In "Danny Deckchair," Ifans is a klutzy cement truck driver named Danny, who is looking forward to his annual camping trip with his live-in girlfriend, Trudy (Justine Clarke), who works at a real estate office. But when she has the chance to show some properties to a TV sports reporter, she bails on their trip and lies about it.
Danny overhears Trudy talking about him on the phone one day, calling his ideas, such as the human slingshot, "stupid" and his behavior weird. "He's one of the little people," she says, with derision. However, he becomes a celebrity when one of his odd little pranks takes off, literally and figuratively.
Assisted by his pals at a barbecue in his suburban Sydney back yard, Danny inflates and ties helium balloons onto an aluminum webbed lawn chair. Before his preparations are finished, he takes off into the sky. When he goes missing, he becomes the subject of breathless news stories. But it also gives him a chance to start anew, an irresistible theme as old as storytelling itself.

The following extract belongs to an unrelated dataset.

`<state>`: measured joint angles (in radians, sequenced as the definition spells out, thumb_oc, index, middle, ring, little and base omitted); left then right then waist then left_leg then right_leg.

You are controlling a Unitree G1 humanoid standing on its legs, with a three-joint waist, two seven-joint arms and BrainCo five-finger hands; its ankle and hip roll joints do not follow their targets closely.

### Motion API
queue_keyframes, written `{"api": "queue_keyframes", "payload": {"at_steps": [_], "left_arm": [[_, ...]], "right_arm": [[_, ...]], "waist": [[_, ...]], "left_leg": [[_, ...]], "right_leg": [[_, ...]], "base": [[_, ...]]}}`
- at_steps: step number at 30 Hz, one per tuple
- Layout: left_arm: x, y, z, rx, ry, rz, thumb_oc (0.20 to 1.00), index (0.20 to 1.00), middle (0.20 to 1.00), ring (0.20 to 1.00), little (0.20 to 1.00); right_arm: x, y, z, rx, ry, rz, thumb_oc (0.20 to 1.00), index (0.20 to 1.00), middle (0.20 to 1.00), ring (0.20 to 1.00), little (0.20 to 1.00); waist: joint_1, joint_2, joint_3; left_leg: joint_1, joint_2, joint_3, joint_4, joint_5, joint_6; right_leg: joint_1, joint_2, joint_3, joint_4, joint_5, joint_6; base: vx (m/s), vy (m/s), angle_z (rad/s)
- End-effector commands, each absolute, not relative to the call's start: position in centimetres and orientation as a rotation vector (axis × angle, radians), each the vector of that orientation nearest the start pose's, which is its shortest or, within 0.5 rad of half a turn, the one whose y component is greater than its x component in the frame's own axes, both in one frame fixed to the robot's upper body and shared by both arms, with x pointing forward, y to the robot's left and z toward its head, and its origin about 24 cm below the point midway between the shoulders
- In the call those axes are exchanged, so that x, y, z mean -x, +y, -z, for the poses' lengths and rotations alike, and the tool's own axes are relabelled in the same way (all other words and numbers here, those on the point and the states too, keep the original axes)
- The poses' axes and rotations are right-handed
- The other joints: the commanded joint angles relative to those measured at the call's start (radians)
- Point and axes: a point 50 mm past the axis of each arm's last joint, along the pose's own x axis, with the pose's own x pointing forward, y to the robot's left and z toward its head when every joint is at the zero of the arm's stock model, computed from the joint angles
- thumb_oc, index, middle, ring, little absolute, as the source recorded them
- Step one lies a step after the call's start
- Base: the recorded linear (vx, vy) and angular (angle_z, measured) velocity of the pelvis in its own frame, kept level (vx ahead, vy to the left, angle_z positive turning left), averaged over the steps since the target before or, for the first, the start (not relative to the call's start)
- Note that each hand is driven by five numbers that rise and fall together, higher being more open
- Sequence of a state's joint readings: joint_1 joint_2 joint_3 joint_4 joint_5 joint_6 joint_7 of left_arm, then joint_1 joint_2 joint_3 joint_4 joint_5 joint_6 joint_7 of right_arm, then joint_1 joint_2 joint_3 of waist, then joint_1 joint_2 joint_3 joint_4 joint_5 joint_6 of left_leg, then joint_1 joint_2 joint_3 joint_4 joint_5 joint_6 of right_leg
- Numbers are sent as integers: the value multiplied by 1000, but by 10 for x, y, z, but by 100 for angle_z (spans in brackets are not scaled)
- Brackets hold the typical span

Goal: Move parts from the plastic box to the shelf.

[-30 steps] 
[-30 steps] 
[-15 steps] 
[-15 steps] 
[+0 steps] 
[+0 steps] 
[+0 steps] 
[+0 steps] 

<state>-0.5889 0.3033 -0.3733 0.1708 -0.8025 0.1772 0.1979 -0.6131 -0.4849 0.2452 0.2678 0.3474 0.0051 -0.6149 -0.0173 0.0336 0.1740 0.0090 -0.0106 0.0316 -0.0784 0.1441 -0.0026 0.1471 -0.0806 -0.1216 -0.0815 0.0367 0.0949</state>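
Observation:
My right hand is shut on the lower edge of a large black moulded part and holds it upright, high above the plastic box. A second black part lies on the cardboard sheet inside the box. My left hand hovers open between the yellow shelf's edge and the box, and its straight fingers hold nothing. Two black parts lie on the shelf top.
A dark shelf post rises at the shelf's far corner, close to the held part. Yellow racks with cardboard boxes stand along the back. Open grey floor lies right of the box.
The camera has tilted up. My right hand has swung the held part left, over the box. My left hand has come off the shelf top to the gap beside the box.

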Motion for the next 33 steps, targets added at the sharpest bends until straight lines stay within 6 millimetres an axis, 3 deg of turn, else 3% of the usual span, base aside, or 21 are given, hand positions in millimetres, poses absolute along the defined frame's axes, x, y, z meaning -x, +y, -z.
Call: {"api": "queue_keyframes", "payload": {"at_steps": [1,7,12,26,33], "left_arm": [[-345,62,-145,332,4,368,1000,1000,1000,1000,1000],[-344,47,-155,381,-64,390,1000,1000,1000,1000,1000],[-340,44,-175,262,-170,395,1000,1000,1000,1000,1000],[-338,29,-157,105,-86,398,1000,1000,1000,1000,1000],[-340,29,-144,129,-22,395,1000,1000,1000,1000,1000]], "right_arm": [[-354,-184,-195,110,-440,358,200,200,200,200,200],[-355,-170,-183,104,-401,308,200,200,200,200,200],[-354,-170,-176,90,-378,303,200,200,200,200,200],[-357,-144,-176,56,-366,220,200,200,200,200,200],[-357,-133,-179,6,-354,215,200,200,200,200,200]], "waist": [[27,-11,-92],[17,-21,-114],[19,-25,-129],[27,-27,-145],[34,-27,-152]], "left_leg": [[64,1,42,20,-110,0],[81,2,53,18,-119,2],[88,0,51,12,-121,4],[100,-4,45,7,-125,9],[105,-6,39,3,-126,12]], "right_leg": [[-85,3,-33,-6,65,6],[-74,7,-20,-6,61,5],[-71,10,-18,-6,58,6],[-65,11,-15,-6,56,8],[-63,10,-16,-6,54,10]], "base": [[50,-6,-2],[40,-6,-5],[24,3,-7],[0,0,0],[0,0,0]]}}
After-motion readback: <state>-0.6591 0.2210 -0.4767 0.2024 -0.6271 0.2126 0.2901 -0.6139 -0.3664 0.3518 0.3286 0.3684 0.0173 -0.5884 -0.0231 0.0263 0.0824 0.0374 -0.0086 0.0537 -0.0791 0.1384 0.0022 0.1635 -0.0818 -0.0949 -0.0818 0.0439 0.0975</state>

Most of the fun of "Danny Deckchair" is in watching Danny blossom, charting the media circus and seeing how behavior that's considered "crazy" in one place can be "inspired" in another. Ifans is like a modern-day, zany Jimmy Stewart, champion of the unsung heroes who keep the wheels of society turning.
Ifans leads a cast that includes Clarke along with Miranda Otto (Eowyn of Rohan in two "Lord of the Rings" installments) and less well-known actors.
Lest you think Danny is daft, the movie's production notes assure us that "a man in the UK went up in a banana chair, a guy in California went up in a patio chair and a woman in Denmark went up with just a harness attached to her limbs. There is, in fact, a sport called 'cluster ballooning' where people just attach balloons to themselves and see where it takes them."
Such flights of fancy helped to provide the inspiration for writer-director Jeff Balsmeyer, who lets the story bounce along on a cloud of peppy pop tunes.
It's all about as heavy as helium, which isn't such a bad thing in the waning days of summer.